Das in Tokio ansässige Unternehmen will die Mittel über den Verkauf neuer Aktien und Optionsrechte an einen ausgewählten Kreis von Investoren beschaffen.
Metaplanet gibt 24,53 Millionen neue Stammaktien zu einem Preis von 499 Yen je Aktie aus, rund 5 Prozent über dem vorherigen Schlusskurs, und erzielt damit etwa 12,24 Milliarden Yen an sofortigen Erlösen.

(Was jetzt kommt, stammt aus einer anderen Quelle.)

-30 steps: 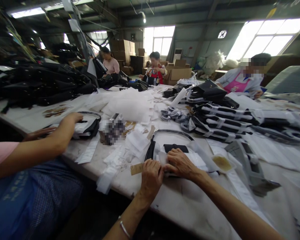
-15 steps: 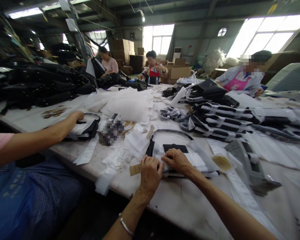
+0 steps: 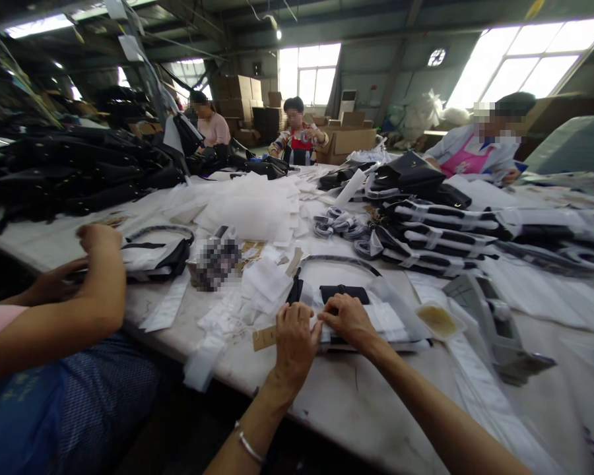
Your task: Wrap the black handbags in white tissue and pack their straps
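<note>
Since the earlier frame, a co-worker's hand (image 3: 99,236) has pulled back off a second bag (image 3: 151,256), well left of the wrapped handbag (image 3: 357,294), while the wearer's own two hands have hardly shifted. That handbag lies flat near the edge of the table (image 3: 356,396). Over its near left part, the left hand (image 3: 296,333) curls its fingers down and the right hand (image 3: 349,320) bends in to meet it; the fingertips sit close together, but I cannot tell whether they pinch anything. White sheets (image 3: 386,318) lie across the handbag, and they could slip or crease if the right forearm drags on them. A brown tag (image 3: 264,338) juts out left of it and could get bent under the left wrist. Right of the handbag stands a grey dispenser (image 3: 495,323), probably easy to knock with a wide elbow. Beyond it are loose white sheets (image 3: 250,204) and stacked wrapped bags (image 3: 440,234).
</note>
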Available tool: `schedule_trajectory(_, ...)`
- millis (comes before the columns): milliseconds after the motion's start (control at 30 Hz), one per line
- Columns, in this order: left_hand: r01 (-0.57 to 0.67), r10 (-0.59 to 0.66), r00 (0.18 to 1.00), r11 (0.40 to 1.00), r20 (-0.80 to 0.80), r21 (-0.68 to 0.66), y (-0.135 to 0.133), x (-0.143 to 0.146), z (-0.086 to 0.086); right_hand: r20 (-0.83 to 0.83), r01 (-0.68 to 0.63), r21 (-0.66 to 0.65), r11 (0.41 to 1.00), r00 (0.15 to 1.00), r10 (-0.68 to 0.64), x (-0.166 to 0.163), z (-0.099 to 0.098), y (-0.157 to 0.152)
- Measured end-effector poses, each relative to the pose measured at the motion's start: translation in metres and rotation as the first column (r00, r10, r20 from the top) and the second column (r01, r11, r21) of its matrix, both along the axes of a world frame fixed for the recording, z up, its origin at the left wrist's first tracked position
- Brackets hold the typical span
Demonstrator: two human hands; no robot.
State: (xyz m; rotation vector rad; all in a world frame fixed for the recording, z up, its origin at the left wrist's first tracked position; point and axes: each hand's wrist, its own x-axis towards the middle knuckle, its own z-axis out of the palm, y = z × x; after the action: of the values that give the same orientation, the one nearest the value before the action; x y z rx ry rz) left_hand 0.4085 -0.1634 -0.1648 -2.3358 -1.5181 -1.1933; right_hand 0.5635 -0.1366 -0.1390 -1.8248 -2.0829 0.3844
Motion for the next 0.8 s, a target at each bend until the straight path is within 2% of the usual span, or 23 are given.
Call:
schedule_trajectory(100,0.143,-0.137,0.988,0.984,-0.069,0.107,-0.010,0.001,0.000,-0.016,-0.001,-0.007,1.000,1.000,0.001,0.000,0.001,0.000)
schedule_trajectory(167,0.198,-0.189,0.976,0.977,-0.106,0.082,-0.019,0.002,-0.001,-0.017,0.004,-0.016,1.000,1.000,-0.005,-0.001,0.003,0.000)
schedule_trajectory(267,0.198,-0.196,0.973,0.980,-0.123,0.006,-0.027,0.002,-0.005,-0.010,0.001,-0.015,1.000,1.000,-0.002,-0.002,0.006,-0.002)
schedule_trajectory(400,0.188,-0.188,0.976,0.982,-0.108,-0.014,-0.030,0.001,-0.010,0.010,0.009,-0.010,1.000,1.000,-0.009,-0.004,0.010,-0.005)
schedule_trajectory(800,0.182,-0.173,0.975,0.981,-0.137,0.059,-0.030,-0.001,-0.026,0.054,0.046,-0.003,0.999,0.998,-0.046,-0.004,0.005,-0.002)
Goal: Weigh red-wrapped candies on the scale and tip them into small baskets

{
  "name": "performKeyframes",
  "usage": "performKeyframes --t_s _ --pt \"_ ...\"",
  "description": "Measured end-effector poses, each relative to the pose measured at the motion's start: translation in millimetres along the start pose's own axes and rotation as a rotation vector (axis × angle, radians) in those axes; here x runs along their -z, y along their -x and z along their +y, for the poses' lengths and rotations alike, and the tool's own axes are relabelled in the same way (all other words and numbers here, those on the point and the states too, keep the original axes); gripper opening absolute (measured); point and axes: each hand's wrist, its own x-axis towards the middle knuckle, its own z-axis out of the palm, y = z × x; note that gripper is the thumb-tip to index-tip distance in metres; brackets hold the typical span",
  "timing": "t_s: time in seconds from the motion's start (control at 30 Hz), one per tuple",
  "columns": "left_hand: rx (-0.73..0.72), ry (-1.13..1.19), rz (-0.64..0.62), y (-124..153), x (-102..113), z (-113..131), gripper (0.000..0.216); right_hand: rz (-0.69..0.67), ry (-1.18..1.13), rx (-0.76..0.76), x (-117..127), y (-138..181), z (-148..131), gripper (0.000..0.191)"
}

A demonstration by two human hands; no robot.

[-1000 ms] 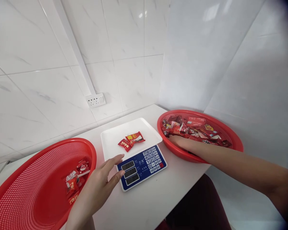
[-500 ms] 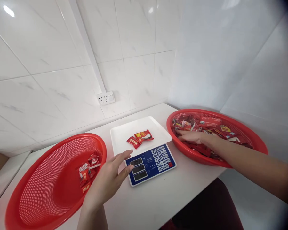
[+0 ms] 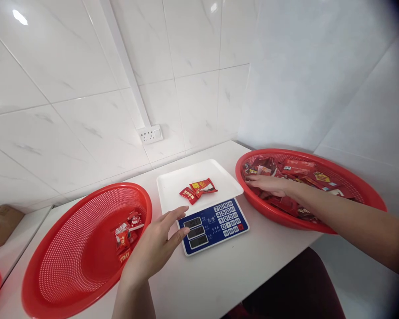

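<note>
Nearest, the left hand (image 3: 156, 243) hangs at the left side of the scale (image 3: 216, 228), thumb and fingers spread, holding nothing (whether it touches the scale is unclear). Beside it, the left basket (image 3: 63, 248) carries a small cluster of red packets (image 3: 123, 238). Two red packets (image 3: 201, 188) lie touching on the white pan (image 3: 173, 181), neither hand on them. Farther right, the right hand (image 3: 269, 184) reaches palm down over the packets (image 3: 299, 166) in the right basket (image 3: 269, 212); its grip cannot be told. Most packets lie there, so the work appears early, with much left.
</note>
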Motion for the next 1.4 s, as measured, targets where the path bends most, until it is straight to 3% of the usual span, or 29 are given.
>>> performKeyframes --t_s 0.13,0.43,0.57,0.67,0.97,1.17,1.4 --pt "0.01 -0.013 -0.002 0.0 0.7 -0.4 0.042 -0.073 -0.118 -0.115 3.2 3.0 -4.7 0.021" --pt "0.017 -0.014 -0.011 -0.7 -1.5 -1.1 0.042 0.106 -0.242 -0.11 28.6 10.5 -5.3 0.03" --pt "0.005 0.004 -0.023 -0.2 -1.3 2.4 0.042 0.12 -0.253 -0.059 32.8 12.9 -19.6 0.025" --pt "-0.017 0.015 -0.038 1.3 -0.4 5.6 0.039 0.053 -0.224 0.023 19.7 12.4 -38.1 0.023" --pt "-0.056 -0.01 0.007 11.7 5.0 4.2 0.04 -0.032 0.107 0.237 -58.0 -10.0 -80.2 0.021" --pt "-0.058 -0.01 0.026 15.8 8.7 5.0 0.04 -0.024 0.338 0.428 -68.1 -14.8 -85.8 0.029" --pt "-0.063 -0.009 0.007 13.8 8.8 4.9 0.04 -0.016 0.25 0.475 -78.7 -19.4 -82.2 0.023"
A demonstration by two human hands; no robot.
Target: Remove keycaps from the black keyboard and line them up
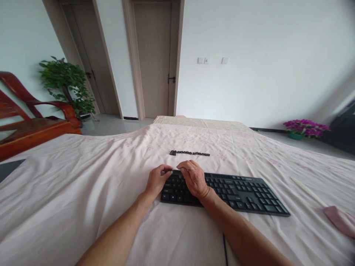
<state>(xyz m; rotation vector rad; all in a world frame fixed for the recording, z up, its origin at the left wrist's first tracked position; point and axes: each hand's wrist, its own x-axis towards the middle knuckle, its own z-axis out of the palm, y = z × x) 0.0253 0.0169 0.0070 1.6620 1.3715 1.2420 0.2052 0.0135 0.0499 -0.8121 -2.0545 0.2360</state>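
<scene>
A black computer keyboard (235,190) lies on the cloth-covered surface, its long side running from left to right. At its upper left corner is my left hand (158,179), thumb and fingers pinched together at the edge; whatever they hold is too small to make out. My right hand (193,178) bends over the upper left keys, with its fingertips close together near the back edge. What lies under its fingers is hidden. Beyond the keyboard, several loose black keycaps (191,152) lie in a row, with a small cluster at the left end.
A pale pink flowered cloth (105,173) covers the surface in wrinkles. A black cable (225,247) runs toward me beside my right forearm. A white stick (307,190) with a pink end (338,218) lies at the right. A dark flat object (10,168) is at the left edge.
</scene>
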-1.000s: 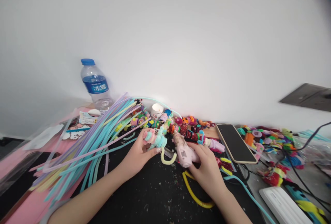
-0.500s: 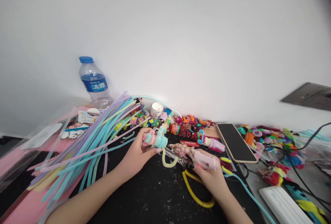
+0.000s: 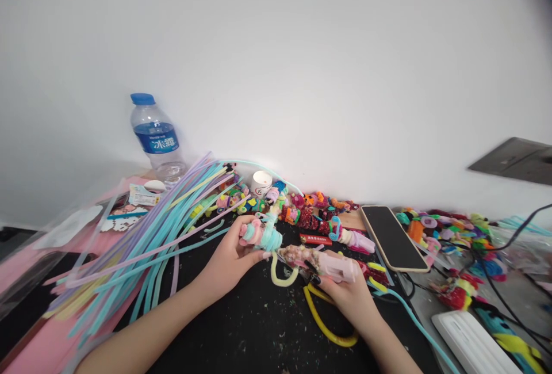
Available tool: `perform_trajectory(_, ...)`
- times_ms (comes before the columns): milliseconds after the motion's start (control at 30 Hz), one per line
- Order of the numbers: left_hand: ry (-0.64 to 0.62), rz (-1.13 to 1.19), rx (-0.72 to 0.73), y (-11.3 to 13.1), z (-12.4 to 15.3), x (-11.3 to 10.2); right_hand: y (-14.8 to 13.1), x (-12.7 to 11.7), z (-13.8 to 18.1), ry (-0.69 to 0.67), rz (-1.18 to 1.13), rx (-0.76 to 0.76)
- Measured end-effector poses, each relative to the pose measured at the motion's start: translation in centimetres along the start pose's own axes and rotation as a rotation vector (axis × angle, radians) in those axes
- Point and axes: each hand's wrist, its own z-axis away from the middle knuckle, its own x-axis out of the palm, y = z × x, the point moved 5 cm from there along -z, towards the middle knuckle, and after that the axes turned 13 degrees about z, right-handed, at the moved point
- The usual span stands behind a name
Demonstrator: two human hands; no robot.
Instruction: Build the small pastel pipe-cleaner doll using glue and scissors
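Note:
My left hand [image 3: 228, 260] is closed round a small craft piece [image 3: 262, 235] made of coiled pink and teal pipe cleaners, with a pale yellow tail [image 3: 282, 276] curling down from it. My right hand [image 3: 347, 293] grips a pink glue gun [image 3: 328, 263], lying roughly level, its crusted nozzle touching the craft piece just right of my left thumb. Both hands hover over a black mat [image 3: 259, 328].
A bundle of long pastel pipe cleaners [image 3: 146, 236] fans out at left beside a water bottle [image 3: 157, 138]. Small finished figures [image 3: 310, 210] line the wall. A phone [image 3: 390, 239] lies at right, with cables, a yellow loop [image 3: 323, 322] and a white object [image 3: 472, 342].
My right hand turned the glue gun from upright to lying level and brought its nozzle left against the craft piece. My left hand stayed almost still.

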Motion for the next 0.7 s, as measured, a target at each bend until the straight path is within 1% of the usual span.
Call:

Die Aktie des Unternehmens schloss bei 456 Yen und damit 4 Prozent im Minus, was auf kurzfristige Verwässerungssorgen trotz der Platzierung über dem Marktpreis hindeutet.
Die Kapitalmaßnahme ist als Drittzuteilung strukturiert, das heißt, die Wertpapiere werden direkt bei bestimmten Investoren platziert und nicht öffentlich am Markt angeboten.
Jede neue Aktie ist mit 0,65 Aktienbezugsrechten verbunden, entsprechend 15,94 Millionen potenziellen Aktien und einer Optionsabdeckung von 65 Prozent. Die Optionsrechte haben einen festen Ausübungspreis von 547 Yen und eine Laufzeit von einem Jahr. Bei vollständiger Ausübung könnten bis zu 8,9 Milliarden Yen zusätzlich erlöst werden. Es handelt sich um Optionen mit festem Ausübungspreis und nicht um variable Strukturen, wodurch die mögliche Verwässerung begrenzt ist.
Von den sofort zufließenden Mitteln sind 5,2 Milliarden Yen für die teilweise Rückzahlung bestehender Schulden vorgesehen.
Laut Unternehmensangaben belaufen sich die ausstehenden Verbindlichkeiten von Metaplanet auf rund 280 Millionen US-Dollar. Die übrigen Mittel sollen für weitere Bitcoin-Käufe und allgemeine Unternehmenszwecke verwendet werden.
Derzeit hält das Unternehmen 35.102 Bitcoin und verfügt damit über den viertgrößten Bestand unter börsennotierten Unternehmen.